🤖 AI Summary
Classifying heterogeneous thyroid carcinomas—particularly rare subtypes such as follicular thyroid carcinoma (FTC) and medullary thyroid carcinoma (MTC)—in ultrasound images remains challenging due to high morphological variability and severe class imbalance. To address these issues, we propose a dual-stream collaborative learning framework: (1) a channel-spatial collaborative attention mechanism fuses multi-scale features from an EfficientNet branch and global contextual representations from a Vision Transformer (ViT) branch; (2) a residual multi-scale classifier enhances fine-grained discriminative capability; and (3) a dynamically weighted loss function mitigates label skew. Evaluated on a multicenter dataset comprising over 2,000 ultrasound cases from four institutions, our method significantly outperforms single-stream CNN and Transformer baselines. It achieves state-of-the-art performance in overall accuracy, rare-subtype recall, and F1-score, with FTC and MTC identification accuracy improved by 12.3% and 9.7%, respectively. The framework delivers a robust, clinically interpretable AI solution for thyroid cancer辅助 diagnosis.
📝 Abstract
Heterogeneous morphological features and data imbalance pose significant challenges in rare thyroid carcinoma classification using ultrasound imaging. To address this issue, we propose a novel multitask learning framework, Channel-Spatial Attention Synergy Network (CSASN), which integrates a dual-branch feature extractor - combining EfficientNet for local spatial encoding and ViT for global semantic modeling, with a cascaded channel-spatial attention refinement module. A residual multiscale classifier and dynamically weighted loss function further enhance classification stability and accuracy.

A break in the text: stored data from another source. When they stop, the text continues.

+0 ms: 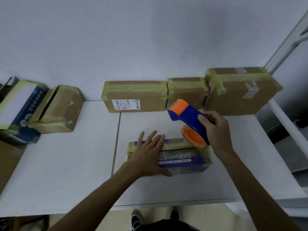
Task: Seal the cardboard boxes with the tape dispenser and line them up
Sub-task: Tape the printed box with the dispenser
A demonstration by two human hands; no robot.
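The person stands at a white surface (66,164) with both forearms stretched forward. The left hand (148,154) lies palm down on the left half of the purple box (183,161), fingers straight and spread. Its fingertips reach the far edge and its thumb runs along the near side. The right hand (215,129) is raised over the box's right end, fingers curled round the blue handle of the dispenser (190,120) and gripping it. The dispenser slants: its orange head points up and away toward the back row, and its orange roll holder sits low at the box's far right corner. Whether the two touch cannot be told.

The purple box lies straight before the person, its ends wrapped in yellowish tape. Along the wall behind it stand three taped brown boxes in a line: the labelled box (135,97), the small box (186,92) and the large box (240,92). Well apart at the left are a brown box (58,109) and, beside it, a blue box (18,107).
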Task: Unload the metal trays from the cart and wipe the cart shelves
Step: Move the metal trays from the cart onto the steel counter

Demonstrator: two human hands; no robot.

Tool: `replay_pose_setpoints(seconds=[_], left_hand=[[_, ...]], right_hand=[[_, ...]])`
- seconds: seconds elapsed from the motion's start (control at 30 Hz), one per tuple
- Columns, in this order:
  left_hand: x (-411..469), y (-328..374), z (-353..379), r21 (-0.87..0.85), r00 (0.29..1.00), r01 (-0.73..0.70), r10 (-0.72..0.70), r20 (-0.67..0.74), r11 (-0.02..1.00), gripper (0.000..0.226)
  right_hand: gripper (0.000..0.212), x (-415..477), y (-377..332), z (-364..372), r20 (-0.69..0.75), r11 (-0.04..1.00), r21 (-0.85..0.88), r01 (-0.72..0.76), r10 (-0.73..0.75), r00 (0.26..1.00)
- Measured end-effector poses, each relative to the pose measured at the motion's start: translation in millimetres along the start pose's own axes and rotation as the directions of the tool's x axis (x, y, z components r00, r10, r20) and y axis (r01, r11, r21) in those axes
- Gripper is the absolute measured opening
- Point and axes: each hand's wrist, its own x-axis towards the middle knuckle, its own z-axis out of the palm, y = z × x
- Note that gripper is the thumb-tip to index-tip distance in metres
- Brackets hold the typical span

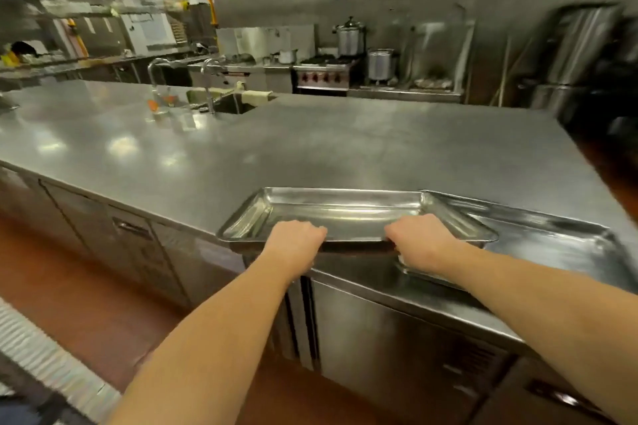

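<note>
Both hands (297, 241) (421, 238) on tray (345, 217) rim

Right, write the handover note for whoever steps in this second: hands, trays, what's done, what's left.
Left hand: grips the near rim of the held tray.
Right hand: grips the same rim, further right.
Trays: the held tray is at the counter edge, its right end over a second tray that lies on the counter.
Done: one tray unloaded onto the counter.
Left: set this tray down, then wipe the shelves. The cart is out of view, so I cannot tell how many trays remain on it.
</note>
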Motion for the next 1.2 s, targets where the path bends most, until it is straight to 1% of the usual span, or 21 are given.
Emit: replay_pose_setpoints(seconds=[0.13, 0.27, 0.37, 0.43, 0.57, 0.7, 0.8, 0.87, 0.97, 1.1, 1.2], left_hand=[[48.0, 60.2, -4.5, -0.026, 0.982, -0.187, 0.186, -0.04, 0.982, 0.028], [74.1, 113.7, -8.2, -0.045, 0.945, -0.323, 0.32, -0.061, 0.945, 0.027], [84.0, 149.3, -5.8, -0.055, 0.91, -0.414, 0.411, -0.058, 0.909, 0.024], [89.6, 171.1, -3.9, -0.059, 0.884, -0.463, 0.457, -0.096, 0.884, 0.023], [102.0, 206.2, 3.8, -0.035, 0.847, -0.525, 0.518, -0.118, 0.85, 0.028], [109.0, 221.7, 19.0, -0.064, 0.87, -0.494, 0.492, -0.041, 0.867, 0.032], [121.9, 228.5, 21.4, -0.118, 0.903, -0.428, 0.429, -0.013, 0.896, 0.031], [130.7, 237.6, 21.3, -0.133, 0.907, -0.415, 0.421, 0.019, 0.9, 0.029], [141.1, 261.5, 23.3, -0.114, 0.908, -0.405, 0.414, 0.065, 0.907, 0.026], [151.0, 296.2, 29.0, -0.095, 0.93, -0.344, 0.353, 0.104, 0.934, 0.022], [161.5, 302.7, 30.2, -0.079, 0.941, -0.311, 0.319, 0.115, 0.947, 0.022]], right_hand=[[0.023, -45.4, 48.9, 17.0, 0.1, 0.986, -0.047, -0.159, 0.163, 0.982], [0.028, -87.7, 79.7, 32.5, 0.183, 0.949, -0.073, -0.308, 0.316, 0.931], [0.022, -116.2, 93.1, 44.6, 0.265, 0.928, -0.072, -0.366, 0.372, 0.89], [0.016, -133.6, 98.8, 53.4, 0.313, 0.913, -0.074, -0.4, 0.402, 0.86], [0.015, -158.4, 109.2, 79.5, 0.364, 0.887, -0.086, -0.453, 0.451, 0.815], [0.019, -156.2, 125.5, 105.2, 0.331, 0.897, -0.065, -0.438, 0.434, 0.838], [0.019, -149.1, 143.8, 124.2, 0.289, 0.909, -0.014, -0.416, 0.402, 0.869], [0.018, -149.2, 159.7, 134.6, 0.268, 0.913, 0.002, -0.408, 0.392, 0.88], [0.019, -152.7, 185.8, 147.4, 0.291, 0.923, 0.018, -0.385, 0.364, 0.885], [0.018, -154.8, 216.6, 169.3, 0.333, 0.933, -0.004, -0.36, 0.341, 0.879], [0.02, -153.7, 227.7, 184.2, 0.299, 0.94, 0.017, -0.342, 0.321, 0.899]])
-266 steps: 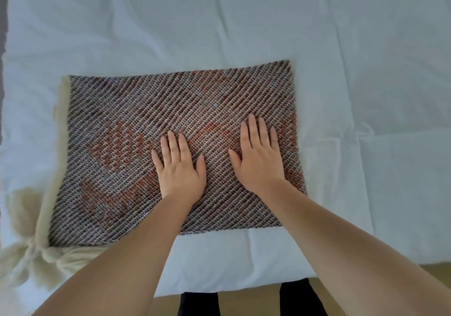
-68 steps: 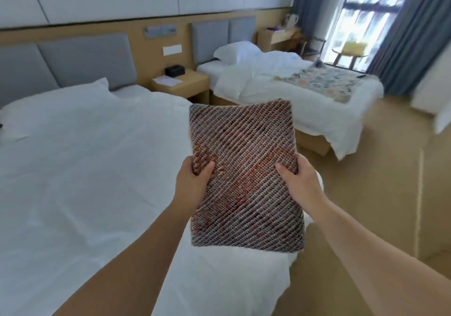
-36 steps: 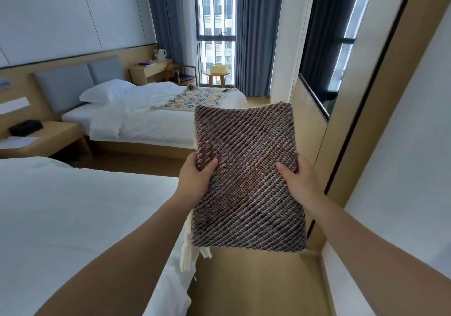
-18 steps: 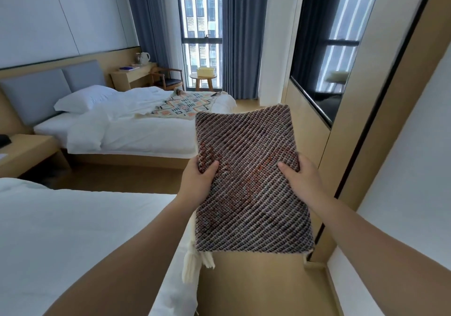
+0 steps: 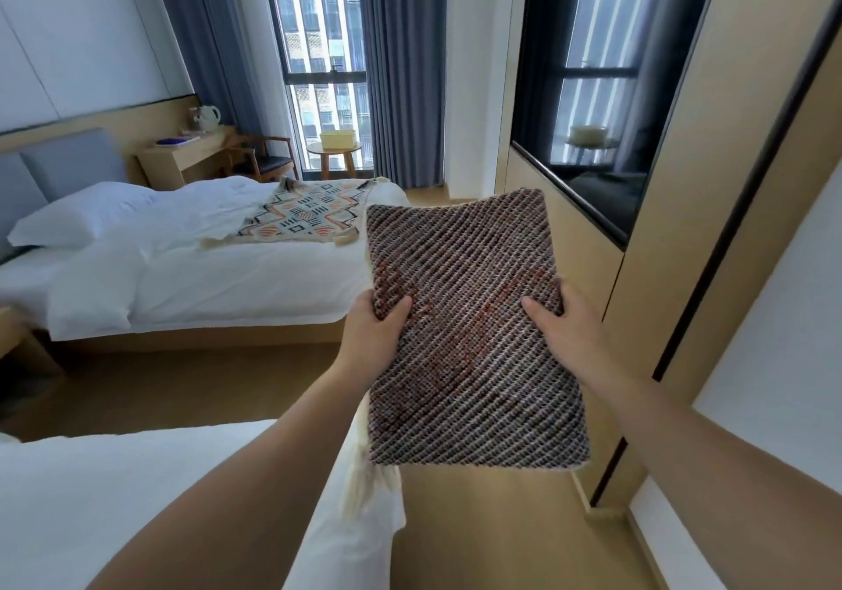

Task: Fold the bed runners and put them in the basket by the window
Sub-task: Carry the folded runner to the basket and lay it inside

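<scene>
I hold a folded brown-and-red woven bed runner (image 5: 469,330) flat in front of me at chest height. My left hand (image 5: 371,339) grips its left edge and my right hand (image 5: 562,330) grips its right edge, thumbs on top. Cream tassels (image 5: 360,484) hang below its left corner. A second runner (image 5: 305,218), cream with orange and black patterns, lies spread on the far bed (image 5: 191,270). A pale yellow basket (image 5: 337,139) sits on a small round table (image 5: 335,159) by the window.
The near white bed (image 5: 136,498) is at lower left. A wooden floor aisle (image 5: 478,535) runs between the beds and the right wall, which bears a dark TV screen (image 5: 592,102). A chair (image 5: 269,159) and desk (image 5: 182,157) stand left of the round table.
The view has swung from the near bed toward the window and moved forward along the aisle. The folded runner stays gripped in both hands the same way.
</scene>
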A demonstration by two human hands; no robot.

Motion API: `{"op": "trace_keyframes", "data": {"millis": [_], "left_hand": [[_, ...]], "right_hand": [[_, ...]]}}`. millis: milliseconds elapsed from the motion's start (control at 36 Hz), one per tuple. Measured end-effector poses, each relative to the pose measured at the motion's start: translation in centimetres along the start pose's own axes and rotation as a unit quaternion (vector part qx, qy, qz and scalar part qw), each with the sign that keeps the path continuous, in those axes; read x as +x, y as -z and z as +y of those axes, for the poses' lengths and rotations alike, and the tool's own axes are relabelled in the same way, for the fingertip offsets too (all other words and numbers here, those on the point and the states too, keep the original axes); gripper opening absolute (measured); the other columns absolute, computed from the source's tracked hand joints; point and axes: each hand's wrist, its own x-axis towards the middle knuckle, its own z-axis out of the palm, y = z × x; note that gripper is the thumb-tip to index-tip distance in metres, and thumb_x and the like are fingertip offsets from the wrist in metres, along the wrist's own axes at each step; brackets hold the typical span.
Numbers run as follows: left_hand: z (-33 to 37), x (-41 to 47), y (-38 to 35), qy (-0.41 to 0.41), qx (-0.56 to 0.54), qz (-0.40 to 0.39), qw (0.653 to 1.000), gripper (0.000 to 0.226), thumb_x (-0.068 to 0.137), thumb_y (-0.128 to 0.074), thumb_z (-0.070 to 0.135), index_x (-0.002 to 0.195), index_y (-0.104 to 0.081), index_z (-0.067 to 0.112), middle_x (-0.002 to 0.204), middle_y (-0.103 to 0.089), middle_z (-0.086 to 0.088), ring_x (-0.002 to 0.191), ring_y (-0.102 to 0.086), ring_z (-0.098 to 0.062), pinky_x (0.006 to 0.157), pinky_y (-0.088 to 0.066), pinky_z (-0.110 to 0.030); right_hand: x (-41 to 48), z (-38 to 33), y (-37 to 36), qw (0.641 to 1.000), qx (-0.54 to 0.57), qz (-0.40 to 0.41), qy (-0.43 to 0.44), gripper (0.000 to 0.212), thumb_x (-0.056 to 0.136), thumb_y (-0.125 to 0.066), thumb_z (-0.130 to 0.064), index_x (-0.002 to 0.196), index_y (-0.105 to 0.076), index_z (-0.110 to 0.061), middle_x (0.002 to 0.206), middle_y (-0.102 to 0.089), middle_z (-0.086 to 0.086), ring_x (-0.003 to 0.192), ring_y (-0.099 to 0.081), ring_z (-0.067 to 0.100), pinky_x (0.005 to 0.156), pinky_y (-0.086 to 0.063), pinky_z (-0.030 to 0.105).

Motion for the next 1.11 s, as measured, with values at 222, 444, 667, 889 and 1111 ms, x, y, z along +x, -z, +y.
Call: {"op": "trace_keyframes", "data": {"millis": [222, 444, 667, 889, 1111], "left_hand": [[-1.6, 7.3, -3.1, 0.017, -0.01, -0.021, 1.0, 0.013, 0.092, -0.061, 0.028, 0.103, -0.054, 0.026, 0.096, -0.065, 0.011, 0.091, -0.064, -0.009, 0.081, -0.05, -0.029], [-3.4, 17.0, -6.8, 0.035, 0.004, 0.011, 0.999, 0.028, 0.091, -0.061, 0.033, 0.115, -0.055, 0.019, 0.102, -0.066, 0.009, 0.091, -0.063, -0.005, 0.074, -0.049, -0.022], [-4.1, 26.7, -10.5, 0.046, 0.02, 0.066, 0.997, 0.026, 0.092, -0.061, 0.032, 0.112, -0.054, 0.018, 0.102, -0.065, 0.007, 0.092, -0.063, -0.009, 0.078, -0.049, -0.028], [-6.1, 35.6, -13.0, 0.067, 0.028, 0.085, 0.994, 0.028, 0.09, -0.062, 0.034, 0.112, -0.055, 0.018, 0.103, -0.066, 0.005, 0.093, -0.064, -0.013, 0.081, -0.051, -0.033], [-9.4, 47.0, -13.7, 0.062, 0.03, 0.077, 0.995, 0.033, 0.09, -0.063, 0.035, 0.116, -0.056, 0.016, 0.105, -0.067, 0.003, 0.093, -0.064, -0.011, 0.082, -0.05, -0.033]], "right_hand": [[7.1, 2.9, -1.4, 1.0, -0.007, 0.012, -0.011, 0.037, 0.094, -0.059, -0.033, 0.129, -0.052, -0.019, 0.108, -0.056, -0.009, 0.094, -0.052, 0.007, 0.08, -0.039, 0.022], [18.6, 6.6, -3.2, 0.999, 0.03, -0.034, -0.009, 0.036, 0.093, -0.059, -0.033, 0.126, -0.054, -0.02, 0.112, -0.061, -0.007, 0.101, -0.059, 0.013, 0.084, -0.044, 0.026], [30.9, 9.1, -4.5, 0.996, 0.049, -0.073, -0.005, 0.035, 0.093, -0.06, -0.032, 0.126, -0.055, -0.019, 0.111, -0.062, -0.006, 0.1, -0.06, 0.014, 0.089, -0.048, 0.031], [40.5, 11.2, -6.6, 0.994, 0.051, -0.099, -0.015, 0.034, 0.094, -0.059, -0.031, 0.125, -0.056, -0.019, 0.113, -0.063, -0.006, 0.101, -0.061, 0.014, 0.091, -0.049, 0.034], [51.0, 12.8, -11.0, 0.996, 0.03, -0.086, -0.01, 0.03, 0.093, -0.06, -0.032, 0.121, -0.057, -0.022, 0.112, -0.064, -0.005, 0.101, -0.061, 0.014, 0.092, -0.05, 0.035]]}}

Trained on a multicenter dataset comprising more than 2000 patients from four clinical institutions, our framework leverages a residual multiscale classifier and dynamically weighted loss function to enhance classification stability and accuracy. Extensive ablation studies demonstrate that each module contributes significantly to model performance, particularly in recognizing rare subtypes such as FTC and MTC carcinomas. Experimental results show that CSASN outperforms existing single-stream CNN or Transformer-based models, achieving a superior balance between precision and recall under class-imbalanced conditions. This framework provides a promising strategy for AI-assisted thyroid cancer diagnosis.